Despite a year marred by falling commodity prices, high unemployment, ratings downgrades and a weaker rand, South Africa remains poised to grow at a faster rate than many advanced economies in 2016, outperforming Eurozone States such as France and Italy, publishing, research and consultancy firm the Oxford Business Group predicts.
Noting that the country retained several competitive advantages, such as a large manufacturing base, more than $2.5-trillion worth of metal and mineral deposits and one of the most robust financial sectors in the world, a report by the company added that inflation remained within the South African Reserve Bank’s (SARB’s) target band, at 4.8% in November.
Consumer prices were also up 0.1% month-on-month to their highest level since July.

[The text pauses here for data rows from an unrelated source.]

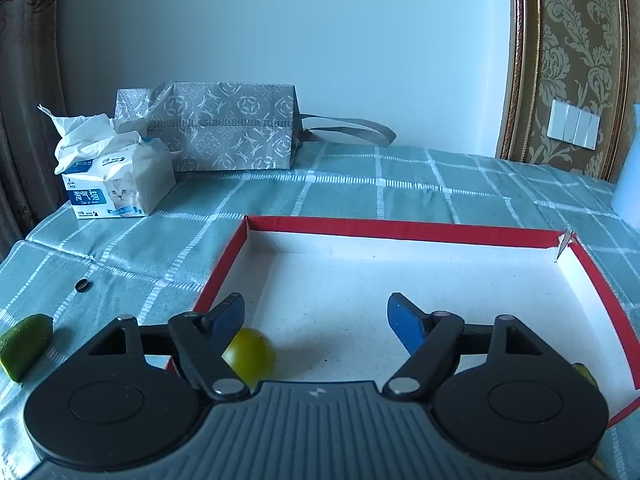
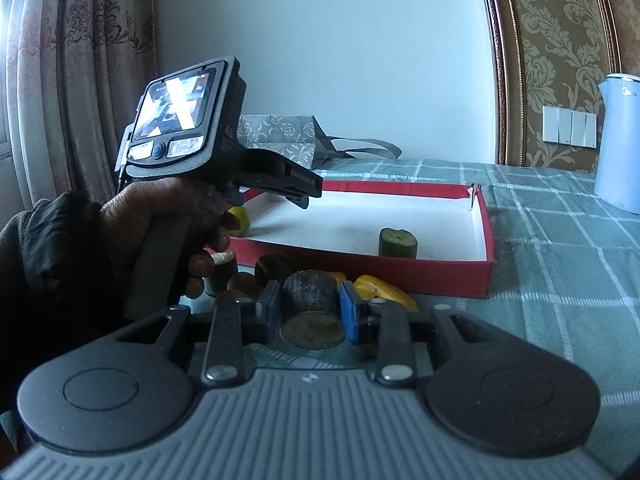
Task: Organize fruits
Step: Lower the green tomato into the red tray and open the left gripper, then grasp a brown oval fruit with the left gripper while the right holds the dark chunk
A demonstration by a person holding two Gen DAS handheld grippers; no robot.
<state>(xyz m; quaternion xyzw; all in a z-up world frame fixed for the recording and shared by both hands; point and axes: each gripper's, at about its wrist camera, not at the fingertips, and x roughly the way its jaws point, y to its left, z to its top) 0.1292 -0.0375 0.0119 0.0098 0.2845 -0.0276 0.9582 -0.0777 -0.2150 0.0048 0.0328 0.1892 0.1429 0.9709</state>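
Observation:
A red box with a white floor (image 1: 400,226) (image 2: 486,240) lies on the checked tablecloth. My left gripper (image 1: 316,318) is open and empty above the box's near left part. A small yellow-green round fruit (image 1: 252,354) (image 2: 240,220) lies in the box just under its left finger. A green cylinder-shaped fruit piece (image 2: 398,242) stands in the box near its front wall. My right gripper (image 2: 310,306) is shut on a dark cut fruit piece (image 2: 310,296) in front of the box. Several fruit pieces, dark ones (image 2: 272,268) and a yellow one (image 2: 384,290), lie just beyond it.
A green fruit wedge (image 1: 26,344) lies on the cloth left of the box, near a small black ring (image 1: 83,285). A tissue pack (image 1: 116,188) and a grey patterned bag (image 1: 224,128) stand at the back left. A pale blue kettle (image 2: 620,140) stands at the right.

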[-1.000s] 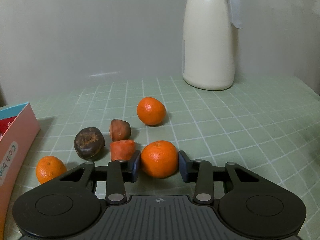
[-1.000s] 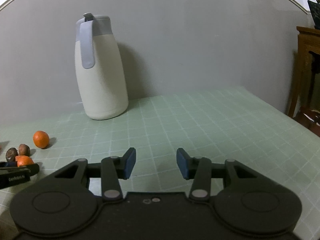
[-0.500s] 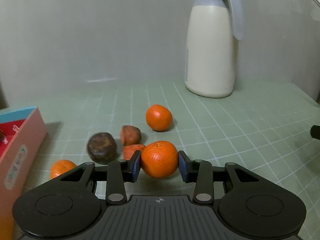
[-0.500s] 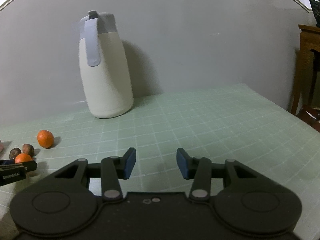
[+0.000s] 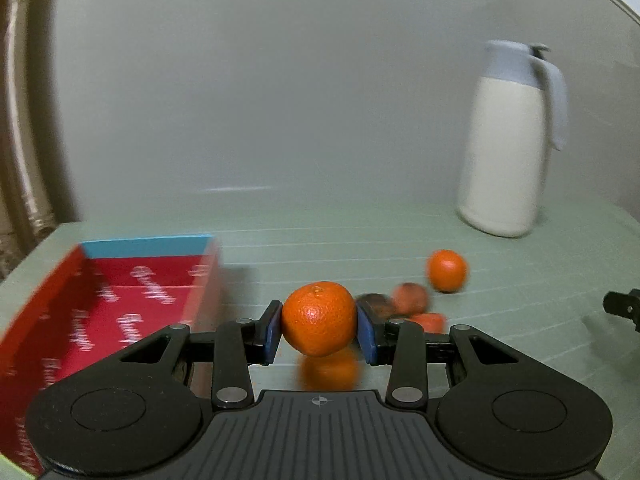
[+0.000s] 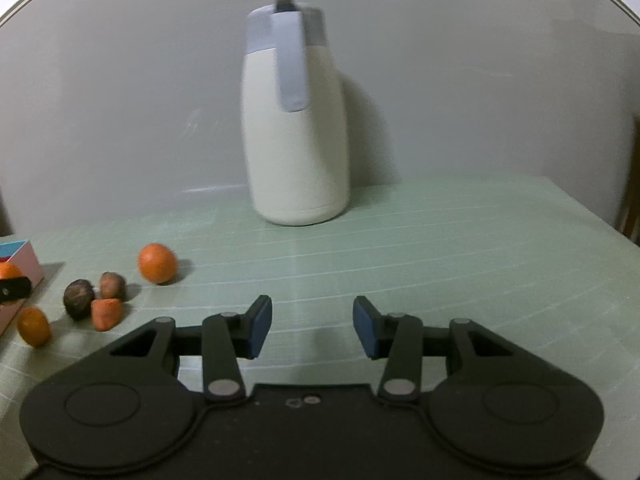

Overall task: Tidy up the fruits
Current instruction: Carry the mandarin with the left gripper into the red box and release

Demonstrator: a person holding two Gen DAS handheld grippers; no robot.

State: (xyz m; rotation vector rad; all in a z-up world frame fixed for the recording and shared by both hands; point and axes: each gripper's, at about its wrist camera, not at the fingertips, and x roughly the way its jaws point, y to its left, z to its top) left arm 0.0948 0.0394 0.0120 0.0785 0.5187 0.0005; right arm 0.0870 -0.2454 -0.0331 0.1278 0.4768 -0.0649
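Blue-padded left gripper [image 5: 319,329] fingers [image 5: 272,332] clamp a round, dimpled tangerine [image 5: 319,318].

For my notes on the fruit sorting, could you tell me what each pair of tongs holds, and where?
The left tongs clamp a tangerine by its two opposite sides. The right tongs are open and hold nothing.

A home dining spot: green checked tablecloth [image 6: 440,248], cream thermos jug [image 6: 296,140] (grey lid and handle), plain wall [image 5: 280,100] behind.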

“The SARB has managed to effectively keep a lid on price rises, despite the steady depreciation of the rand, which hit record lows in mid-December – a reaction in part to the strengthening dollar.

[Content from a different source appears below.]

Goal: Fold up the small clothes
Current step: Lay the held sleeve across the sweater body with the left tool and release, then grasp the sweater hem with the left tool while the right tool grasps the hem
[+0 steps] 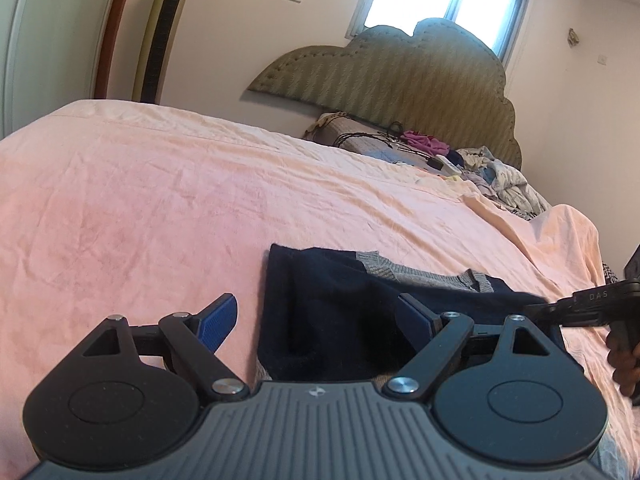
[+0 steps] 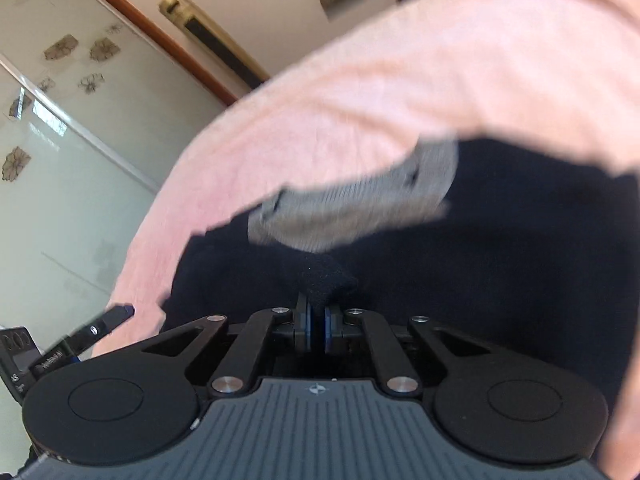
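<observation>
A small dark navy garment (image 1: 332,300) with a grey ribbed panel (image 1: 404,270) lies on the pink bedsheet (image 1: 160,208). My left gripper (image 1: 320,320) is open just above the garment's near left edge, one blue pad (image 1: 218,322) over the sheet, the other over the navy cloth. My right gripper (image 2: 317,326) is shut on a pinched fold of the navy garment (image 2: 520,260); the grey panel (image 2: 360,204) lies just beyond it. The right gripper also shows at the right edge of the left wrist view (image 1: 592,308). The right wrist view is blurred.
A pile of loose clothes (image 1: 492,176) and cables lies near the padded headboard (image 1: 400,76). A gold tower fan (image 1: 160,32) stands by the wall at the bed's far left. The bed's right edge (image 1: 588,240) drops off close to the garment.
</observation>
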Tool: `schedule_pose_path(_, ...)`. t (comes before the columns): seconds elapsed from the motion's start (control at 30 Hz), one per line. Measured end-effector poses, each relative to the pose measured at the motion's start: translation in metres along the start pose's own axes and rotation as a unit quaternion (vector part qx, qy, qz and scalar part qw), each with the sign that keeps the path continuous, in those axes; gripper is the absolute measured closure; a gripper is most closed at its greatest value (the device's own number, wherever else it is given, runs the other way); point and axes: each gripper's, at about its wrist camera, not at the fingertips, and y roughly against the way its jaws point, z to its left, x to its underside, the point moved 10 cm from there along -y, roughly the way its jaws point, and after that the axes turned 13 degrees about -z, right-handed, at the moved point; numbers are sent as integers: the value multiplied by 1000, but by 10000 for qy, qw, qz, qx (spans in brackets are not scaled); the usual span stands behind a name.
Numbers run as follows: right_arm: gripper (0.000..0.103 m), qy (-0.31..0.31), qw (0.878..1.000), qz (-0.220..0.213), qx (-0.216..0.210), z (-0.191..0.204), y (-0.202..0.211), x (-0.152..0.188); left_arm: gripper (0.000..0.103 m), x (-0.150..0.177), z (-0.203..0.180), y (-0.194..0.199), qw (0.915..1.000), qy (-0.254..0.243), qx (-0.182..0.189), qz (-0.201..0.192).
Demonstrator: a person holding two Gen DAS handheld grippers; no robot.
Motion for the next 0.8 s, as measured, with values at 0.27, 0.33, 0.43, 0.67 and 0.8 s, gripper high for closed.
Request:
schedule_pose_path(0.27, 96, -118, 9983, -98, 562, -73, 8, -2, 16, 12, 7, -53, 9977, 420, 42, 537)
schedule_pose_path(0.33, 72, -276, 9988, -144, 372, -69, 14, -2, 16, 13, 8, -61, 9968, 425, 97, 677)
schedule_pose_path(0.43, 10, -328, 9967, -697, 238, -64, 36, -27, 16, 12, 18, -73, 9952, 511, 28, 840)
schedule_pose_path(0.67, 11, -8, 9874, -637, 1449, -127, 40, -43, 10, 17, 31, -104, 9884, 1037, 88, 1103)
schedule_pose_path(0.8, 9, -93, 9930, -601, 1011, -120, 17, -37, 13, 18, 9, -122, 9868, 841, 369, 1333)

“Growth has, meanwhile, been more modest in recent years owing to external pressures, including declines in commodity prices and global demand, and the continued fallout of the slowing Chinese economy,” it read.
In its effort to encourage growth and help buffer against inflation, the SARB raised interest rates twice last year, lifting its benchmark rate by 25 basis points in July and November.

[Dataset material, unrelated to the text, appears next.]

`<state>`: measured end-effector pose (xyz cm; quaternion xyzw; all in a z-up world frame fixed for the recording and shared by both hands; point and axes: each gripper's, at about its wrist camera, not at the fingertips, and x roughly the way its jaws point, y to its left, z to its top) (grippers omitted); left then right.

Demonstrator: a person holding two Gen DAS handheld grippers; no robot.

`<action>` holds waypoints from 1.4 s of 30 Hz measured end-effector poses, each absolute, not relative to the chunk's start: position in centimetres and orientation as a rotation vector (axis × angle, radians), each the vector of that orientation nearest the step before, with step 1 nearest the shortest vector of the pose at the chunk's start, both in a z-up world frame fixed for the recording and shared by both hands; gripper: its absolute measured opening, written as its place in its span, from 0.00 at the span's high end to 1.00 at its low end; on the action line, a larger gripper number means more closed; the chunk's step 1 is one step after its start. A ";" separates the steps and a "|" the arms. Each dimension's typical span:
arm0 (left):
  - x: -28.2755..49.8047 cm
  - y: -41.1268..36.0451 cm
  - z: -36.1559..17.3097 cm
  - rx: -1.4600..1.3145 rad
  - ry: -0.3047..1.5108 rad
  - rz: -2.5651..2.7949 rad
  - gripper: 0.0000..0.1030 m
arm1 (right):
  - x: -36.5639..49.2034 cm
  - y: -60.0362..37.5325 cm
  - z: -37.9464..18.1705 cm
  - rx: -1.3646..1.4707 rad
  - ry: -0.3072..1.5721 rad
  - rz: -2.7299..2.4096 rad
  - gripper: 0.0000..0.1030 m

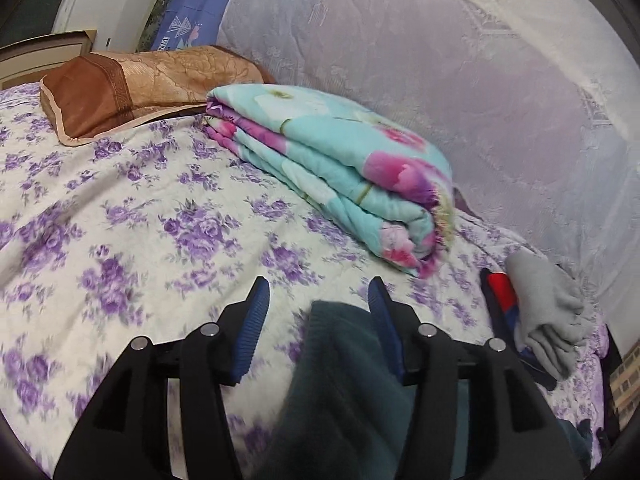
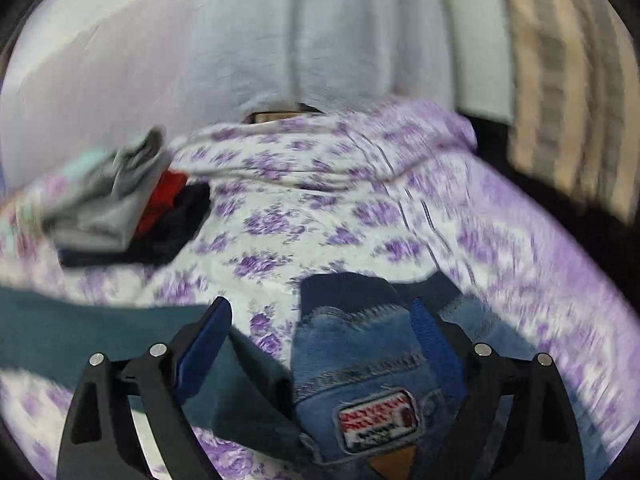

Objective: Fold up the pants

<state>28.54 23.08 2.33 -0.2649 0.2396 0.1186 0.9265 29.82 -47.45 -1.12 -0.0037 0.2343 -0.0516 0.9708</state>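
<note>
Blue jeans (image 2: pixel 360 372) with a red and white waist label lie on the floral bed sheet (image 2: pixel 320 208). A dark teal cloth (image 2: pixel 80 332) stretches left beneath them; whether it belongs to the pants I cannot tell. My right gripper (image 2: pixel 322 316) is open, its blue pads either side of the jeans' waist. My left gripper (image 1: pixel 318 292) is open over the sheet (image 1: pixel 160 220), with the dark teal cloth (image 1: pixel 348 380) between its fingers, against the right pad. The views are motion-blurred.
A folded turquoise and pink quilt (image 1: pixel 332 160) and a brown pillow (image 1: pixel 132 88) lie at the bed's far side against a pale curtain (image 1: pixel 440 60). A stack of grey, red and dark clothes (image 1: pixel 536 312), also in the right wrist view (image 2: pixel 120 200), sits near the bed edge.
</note>
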 end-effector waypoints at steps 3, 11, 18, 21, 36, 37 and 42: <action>27.8 21.4 2.6 -0.502 0.495 0.201 0.46 | 29.8 -46.4 -1.1 -0.133 0.425 -0.129 0.11; 29.2 17.2 0.8 -0.302 0.609 0.152 0.39 | 34.0 -56.0 -1.0 -0.340 0.309 -0.398 0.12; 29.3 18.0 0.2 -0.363 0.637 0.148 0.39 | 29.6 -58.9 1.2 0.043 0.276 -0.232 0.07; 29.2 17.4 0.3 -0.335 0.639 0.156 0.32 | 27.8 -55.7 0.5 0.189 0.465 -0.014 0.04; 29.4 17.7 -0.1 -0.359 0.670 0.163 0.22 | 29.0 -50.9 -4.9 0.709 0.832 0.331 0.38; 29.4 17.9 -0.2 -0.367 0.676 0.163 0.22 | 29.7 -50.9 -5.5 0.751 0.847 0.340 0.42; 29.9 18.1 -0.8 -0.383 0.706 0.153 0.22 | 32.6 -51.9 -8.3 0.875 0.864 0.290 0.63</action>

A similar move – which would bring interest rates to 6.5% – was expected in the first quarter of 2016, likely aimed at countering the effect of the recently announced rate hike by the US Federal Reserve.
Oxford noted that, while there were a number of bright spots in the economy, some sectors faced a more difficult outlook over the next 12 months.
Segments of the manufacturing sector, which accounted for around 13% of the country’s gross domestic product (GDP), were expected to post stronger performance in 2016.
The automotive industry, which was the largest contributor to manufacturing output, had proven particularly resilient to external headwinds, generating some R115.7-billion in export earnings in 2014.
The industry, which accounted for two-thirds of total African production, was also set to benefit from R6.9-billion worth of investments made by original-equipment manufacturers in 2014.
Moreover, exports, in particular, were set to increase in the coming year, made more competitive by the weaker rand.
According to estimates from the National Association of Automobile Manufacturers of South Africa provided towards the end of last year, the country was on track to export a record 325 000 units by the end of 2015.
“Agriculture, however, is poised for a more difficult year, as the country suffers its worst drought in 30 years. Low levels of rainfall caused by the El Niño weather pattern have seen harvests of key crops such as maize plummet by roughly one-third.
“As a result, South Africa – typically a net exporter of maize – has been forced to import almost one-million tons to cover supply shortages. This season’s harvest is expected to fall from a record high of 14.25-million tons in 2014/15 to 9.94-million in 2015/16,” said the group.
South Africa’s mining sector also faced an uphill battle in 2015, with prices for key commodities down and production stymied by labour strikes and power shortages.
Oxford remained nonetheless optimistic that some of these issues could be resolved in the coming years.
The energy sector, for example, was expected to receive a sizeable boost, as a host of new renewable-energy projects came online.